Ironically, Manor Estate Wines, a product of the McLaren Vale wine district, achieved fame abroad before becoming recognised in Australia. “It’s a boutique winery,” says Peter, “and Manor Estate soon realised that competing against big brands in Australia would be a losing battle at the outset. Now that the brand has achieved recognition and won awards overseas, people at home are ready to embrace it. The brand literally took Manhattan first, and now people at home want to be part of the buzz.”

Wine Australia became one of Manor Estate’s top allies in the US, making its network of mentors available to the winery, but even before that, Peter Cap and his daughter, Sharleen, had won over top venues in New York. Rave reviews from “Wine Enthusiast,” an internationally recognised authority, and support from Gary Vaynerchuk, whose family wine business first triggered the marketing guru’s journey to fame, added fuel to the fire.

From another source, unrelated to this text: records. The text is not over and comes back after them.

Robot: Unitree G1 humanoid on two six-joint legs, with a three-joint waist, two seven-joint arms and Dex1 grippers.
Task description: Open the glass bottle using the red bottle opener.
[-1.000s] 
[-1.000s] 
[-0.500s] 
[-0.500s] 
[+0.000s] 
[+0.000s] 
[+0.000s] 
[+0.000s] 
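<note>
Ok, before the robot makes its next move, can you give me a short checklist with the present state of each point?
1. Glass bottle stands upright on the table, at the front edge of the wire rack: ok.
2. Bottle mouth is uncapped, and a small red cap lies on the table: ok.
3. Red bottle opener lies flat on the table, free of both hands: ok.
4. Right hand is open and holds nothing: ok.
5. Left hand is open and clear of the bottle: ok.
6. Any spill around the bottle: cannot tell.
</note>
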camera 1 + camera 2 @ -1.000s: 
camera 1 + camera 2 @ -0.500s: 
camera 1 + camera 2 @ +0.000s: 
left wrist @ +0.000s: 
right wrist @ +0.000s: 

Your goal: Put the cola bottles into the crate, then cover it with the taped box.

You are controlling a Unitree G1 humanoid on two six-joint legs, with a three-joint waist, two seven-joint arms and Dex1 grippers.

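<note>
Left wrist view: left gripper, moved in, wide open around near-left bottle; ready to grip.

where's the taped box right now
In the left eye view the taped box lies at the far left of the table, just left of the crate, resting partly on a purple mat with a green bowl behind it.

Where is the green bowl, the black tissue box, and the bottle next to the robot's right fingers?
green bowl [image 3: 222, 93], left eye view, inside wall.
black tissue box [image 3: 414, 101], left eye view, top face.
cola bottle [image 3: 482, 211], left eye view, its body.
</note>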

Manor Estate Wines are now well-known in New York and are expanding their reach across the USA – and Australia is ready to sit up and take note.

“People love hearing about the New York success story and they want to experience the wine that made it a reality,” says Peter. “Wine Club membership keeps growing, and Manor Estate cellar door events are better-supported than ever before. It took overseas success to gain the local support that the brand never expected to see.”

Quality the Secret to Success

When Manor Estate Wines first began its overseas marketing drive, its ambassadors knew that just getting prospective supporters to taste the wine would be enough. Achieving this simple goal proved harder than they expected: “At first, we faced rejection after rejection,” says Sharleen, “but the wine speaks for itself, and from there on, it’s plain sailing.”

With Australians finally embracing hometown-brand-made-good, Manor Estates seems set to go from strength to strength. The only question that still remains is whether Australian Wine Club members will get to consume all that naturally aged wine before the US market drinks it all up.